Attempting to update the image of a popular destination can be a tricky proposition. After all, if it ain't broke, don't fix it. That said, it doesn't do to rest on your laurels, either, especially for regions looking to attract younger and/or repeat visitors.

In the case of Provence, whose tourism team marked Bastille Day in New York with a series of events promoting Marseille, Aix and Arles, the plan is to acknowledge what people know and love about this iconic part of France while also emphasizing what's new.

For some of us the known attractions -- lavender fields, ros wine, sunny weather and Unesco World Heritage sites -- are enough to make the destination a perennial favorite. In fact, the number of visitors by Americans to Provence has spiked by more than 20% in the last five years.

But in an effort to keep that momentum going, the various regions are touting recent and upcoming attractions that some of us may not know about.

Top of the list is the much-anticipated 2018 opening of the Frank Gehry-designed Luma Foundation, a cultural center in Arles that pays homage to the region's culture -- in this case the artwork of Van Gogh -- with a contemporary twist.

The center, located at the gates of Camargue near the city's Roman sites, will feature a nearly 185-foot tower and an exterior said to be inspired by Van Gogh's distinctive brushwork.

Van Gogh wasn't the only famous artist to pitch his easel in Provence. The Picasso-Mediterranee project, which showcases the works of Spanish artist, will mount a series of exhibits on Picasso in Arles, Aix and Marseille next year.

Meanwhile, history buffs can visit the recently reopened Toulon Landings Memorial, a former 19th century musketeers' fort that has seen more than its share of combat in the decades since. Originally inaugurated in 1964, the memorial now offers personal stories of the combatants and the overall history of the site.

For history of an entirely different kind, the medieval family home of the Marquis de Sade, for whom the word "sadism" was coined, is reopening to the public this year after a four-year renovation. The beautiful Chateau de Saumane near L'Isle-sur-la-Sorgue, whose foundations date back to the 14th century, was the childhood home of the notorious author and revolutionary, who died in prison for the inflammatory nature of his writing.

Wine lovers are not forgotten, thanks to the newly revamped Domaine Dubrule wine cellars, located in Cucuron-Luberon. Created by designer-architect Jean Michel Wilmotte, the venue now offers wine tastings in an eye-popping, artistic setting.

It's hard to overstate the importance of the return of the French Formula 1 Grand Prix to Provence on June 24. The Castellet Paul Ricard circuit, which last hosted the race a decade ago, is expected to draw more than 66,000 spectators, a third of whom are likely to be international.

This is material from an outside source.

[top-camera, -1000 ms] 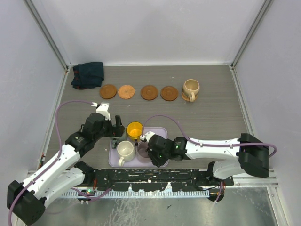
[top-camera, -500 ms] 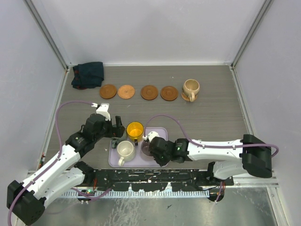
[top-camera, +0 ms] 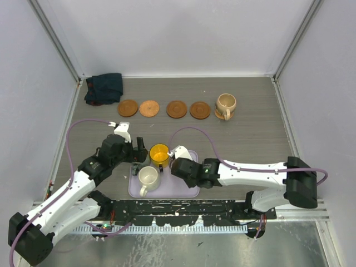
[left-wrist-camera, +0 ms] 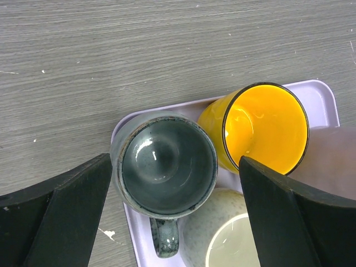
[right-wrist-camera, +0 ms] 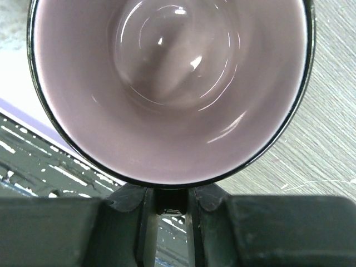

Other highlights include events around Marseille's 2017 reign as European Capital of Sport, new cycling routes in Verdon and Luberon, snorkeling trails in Hyeres and a host of summer festivals, culinary experiences and outdoor markets around the region.

As to new ways to get there, Air Canada is promoting a seasonal, nonstop service from Montreal to Marseille, which will operate three times a week through Oct. 13 via an Air Canada Rouge Boeing 767-300ER plane.